* Task objective: Begin at the line where "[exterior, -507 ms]" appears and reproduce exactly every line through the end of the data below, both included, skipping pictures.

* Raw data:
⟨

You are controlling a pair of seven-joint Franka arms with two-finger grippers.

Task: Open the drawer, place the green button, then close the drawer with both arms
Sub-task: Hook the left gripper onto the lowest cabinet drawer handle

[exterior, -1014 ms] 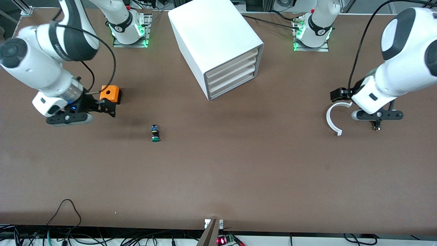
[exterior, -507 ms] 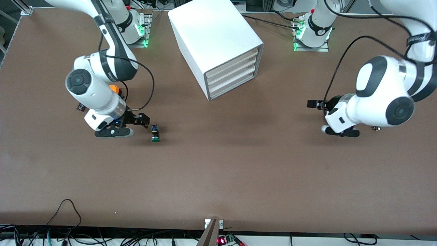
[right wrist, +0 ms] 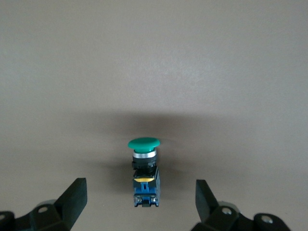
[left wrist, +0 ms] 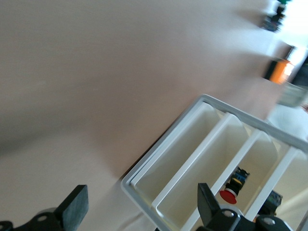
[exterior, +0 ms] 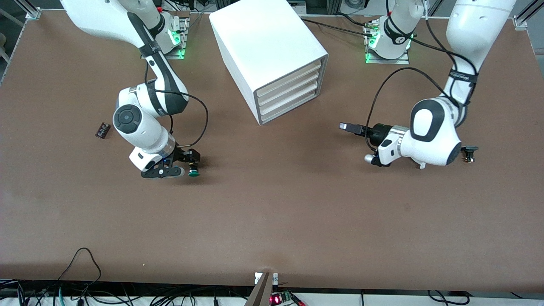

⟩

* Response box:
[exterior, -507 ms] 
[right wrist, +0 ms] 
[left wrist, +0 ms] 
[exterior, +0 ms] 

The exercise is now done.